The study, carried out by the University of the Witwatersrand in Johannesburg and not yet peer-reviewed, claims that the British vaccine offers "limited protection" against moderate forms of the disease caused by the South African variant in young adults.

"It is a temporary problem. We must suspend the Astrazeneca vaccines until we resolve [it]," Health Minister Zweli Mkhize said at an online press conference on Sunday.
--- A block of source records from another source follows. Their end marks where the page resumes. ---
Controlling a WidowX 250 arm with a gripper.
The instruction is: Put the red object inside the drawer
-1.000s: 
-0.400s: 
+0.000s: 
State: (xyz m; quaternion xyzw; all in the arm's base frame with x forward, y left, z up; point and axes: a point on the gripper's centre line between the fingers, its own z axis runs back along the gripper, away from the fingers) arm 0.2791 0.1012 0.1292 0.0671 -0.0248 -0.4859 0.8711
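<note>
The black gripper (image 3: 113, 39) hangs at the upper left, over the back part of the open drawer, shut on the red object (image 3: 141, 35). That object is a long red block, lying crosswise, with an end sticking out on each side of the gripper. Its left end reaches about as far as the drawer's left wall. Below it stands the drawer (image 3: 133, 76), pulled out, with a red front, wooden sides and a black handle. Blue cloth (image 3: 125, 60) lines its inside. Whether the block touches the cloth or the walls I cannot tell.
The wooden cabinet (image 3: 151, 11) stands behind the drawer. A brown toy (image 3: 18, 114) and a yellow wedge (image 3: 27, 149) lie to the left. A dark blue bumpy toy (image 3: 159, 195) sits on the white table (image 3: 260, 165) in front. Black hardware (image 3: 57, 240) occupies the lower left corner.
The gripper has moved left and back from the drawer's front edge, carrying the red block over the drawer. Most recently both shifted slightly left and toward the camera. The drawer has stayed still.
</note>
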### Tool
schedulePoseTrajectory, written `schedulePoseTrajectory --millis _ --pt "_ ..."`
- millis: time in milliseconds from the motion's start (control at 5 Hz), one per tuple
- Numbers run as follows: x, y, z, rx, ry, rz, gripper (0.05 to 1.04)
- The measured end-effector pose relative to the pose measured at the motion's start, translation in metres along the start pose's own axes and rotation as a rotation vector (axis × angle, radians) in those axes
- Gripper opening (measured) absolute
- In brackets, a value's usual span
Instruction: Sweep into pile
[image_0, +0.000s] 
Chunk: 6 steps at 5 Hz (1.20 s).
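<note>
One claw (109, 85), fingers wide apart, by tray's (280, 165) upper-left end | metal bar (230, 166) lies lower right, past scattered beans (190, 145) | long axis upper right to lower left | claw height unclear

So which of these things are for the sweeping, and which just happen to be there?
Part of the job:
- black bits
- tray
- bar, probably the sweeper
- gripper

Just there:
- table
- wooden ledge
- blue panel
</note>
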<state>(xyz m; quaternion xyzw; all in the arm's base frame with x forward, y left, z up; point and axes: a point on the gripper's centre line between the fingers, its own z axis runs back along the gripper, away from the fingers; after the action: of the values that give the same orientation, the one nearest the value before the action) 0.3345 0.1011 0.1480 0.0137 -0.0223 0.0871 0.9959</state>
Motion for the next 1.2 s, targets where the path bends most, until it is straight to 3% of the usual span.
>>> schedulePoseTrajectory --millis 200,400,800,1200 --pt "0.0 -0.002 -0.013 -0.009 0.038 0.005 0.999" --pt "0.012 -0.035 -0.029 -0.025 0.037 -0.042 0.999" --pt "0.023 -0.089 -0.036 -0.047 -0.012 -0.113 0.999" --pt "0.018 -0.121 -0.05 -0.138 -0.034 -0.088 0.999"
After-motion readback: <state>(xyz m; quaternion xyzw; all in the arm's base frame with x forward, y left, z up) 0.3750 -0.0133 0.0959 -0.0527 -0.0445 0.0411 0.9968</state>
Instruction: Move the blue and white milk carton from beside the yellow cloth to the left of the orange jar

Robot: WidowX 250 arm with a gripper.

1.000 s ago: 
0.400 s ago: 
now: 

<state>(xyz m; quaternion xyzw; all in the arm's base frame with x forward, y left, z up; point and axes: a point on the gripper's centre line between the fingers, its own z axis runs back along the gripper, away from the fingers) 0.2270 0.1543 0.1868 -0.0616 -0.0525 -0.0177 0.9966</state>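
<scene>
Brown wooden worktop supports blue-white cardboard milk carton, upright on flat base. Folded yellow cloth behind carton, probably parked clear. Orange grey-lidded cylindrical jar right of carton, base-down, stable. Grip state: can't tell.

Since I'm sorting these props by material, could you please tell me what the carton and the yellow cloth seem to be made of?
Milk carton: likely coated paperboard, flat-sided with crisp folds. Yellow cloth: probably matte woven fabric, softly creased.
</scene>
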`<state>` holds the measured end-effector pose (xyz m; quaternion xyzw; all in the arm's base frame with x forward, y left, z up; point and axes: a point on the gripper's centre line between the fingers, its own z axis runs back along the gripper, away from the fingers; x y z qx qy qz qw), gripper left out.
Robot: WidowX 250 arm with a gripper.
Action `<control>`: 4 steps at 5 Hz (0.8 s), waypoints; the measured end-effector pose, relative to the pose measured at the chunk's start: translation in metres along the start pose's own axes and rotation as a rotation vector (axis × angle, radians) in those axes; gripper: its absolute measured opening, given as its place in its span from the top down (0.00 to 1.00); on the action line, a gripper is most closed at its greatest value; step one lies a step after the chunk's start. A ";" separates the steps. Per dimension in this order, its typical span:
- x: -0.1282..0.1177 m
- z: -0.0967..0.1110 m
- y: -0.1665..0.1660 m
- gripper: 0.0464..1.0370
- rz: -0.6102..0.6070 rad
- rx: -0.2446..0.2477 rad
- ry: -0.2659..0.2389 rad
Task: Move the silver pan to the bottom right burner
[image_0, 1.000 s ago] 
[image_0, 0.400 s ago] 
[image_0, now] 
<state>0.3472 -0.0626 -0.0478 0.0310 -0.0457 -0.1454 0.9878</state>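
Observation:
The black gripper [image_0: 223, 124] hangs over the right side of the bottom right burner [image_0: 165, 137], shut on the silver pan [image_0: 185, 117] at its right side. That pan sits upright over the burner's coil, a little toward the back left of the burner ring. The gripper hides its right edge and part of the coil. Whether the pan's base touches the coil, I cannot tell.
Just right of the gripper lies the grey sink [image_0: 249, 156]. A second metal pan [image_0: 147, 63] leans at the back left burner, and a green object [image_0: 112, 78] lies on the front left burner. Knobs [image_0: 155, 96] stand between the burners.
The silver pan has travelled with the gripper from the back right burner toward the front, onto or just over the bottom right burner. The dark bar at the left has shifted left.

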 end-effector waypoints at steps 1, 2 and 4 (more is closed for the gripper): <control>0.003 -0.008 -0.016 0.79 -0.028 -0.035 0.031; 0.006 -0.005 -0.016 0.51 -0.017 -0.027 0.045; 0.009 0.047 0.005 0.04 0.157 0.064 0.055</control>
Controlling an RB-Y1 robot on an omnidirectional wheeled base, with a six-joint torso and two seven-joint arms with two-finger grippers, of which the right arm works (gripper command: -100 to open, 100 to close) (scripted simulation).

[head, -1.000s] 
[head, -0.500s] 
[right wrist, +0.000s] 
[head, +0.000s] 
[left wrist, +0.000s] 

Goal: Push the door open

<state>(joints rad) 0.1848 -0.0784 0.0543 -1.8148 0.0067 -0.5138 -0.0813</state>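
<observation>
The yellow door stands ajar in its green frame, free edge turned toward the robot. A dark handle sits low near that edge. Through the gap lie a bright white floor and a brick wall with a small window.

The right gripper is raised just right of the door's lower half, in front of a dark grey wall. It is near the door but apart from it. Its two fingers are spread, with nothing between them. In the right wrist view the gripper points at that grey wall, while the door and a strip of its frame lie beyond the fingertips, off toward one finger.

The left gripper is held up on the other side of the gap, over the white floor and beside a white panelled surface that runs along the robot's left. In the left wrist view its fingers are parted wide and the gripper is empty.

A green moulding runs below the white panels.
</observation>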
According to initial results, the vaccine is only 22% effective against moderate forms of the virus. No results are yet available on its effectiveness against severe forms.

Lagging behind

Lagging behind in the global vaccine race, South Africa, officially the continent's worst-hit country with more than 1.5 million cases and over 46,000 deaths, received its first shipment of a million vaccines on Monday. Delivery of 500,000 additional doses is expected in February.

All are AstraZeneca/ Oxford vaccines produced by the Serum Institute of India and the first doses were intended to be given to the country's 1.2 million health workers.

"In the next four weeks, we will have Johnson & Johnson and Pfizer vaccines", said Mkhize.

Discussions with other laboratories are also underway, in particular with Moderna and the Russian vaccine manufacturer of Sputnik V, he added.

The South African minister recently announced that he had reserved 20 million doses of the Pfizer/ BioNTech vaccines.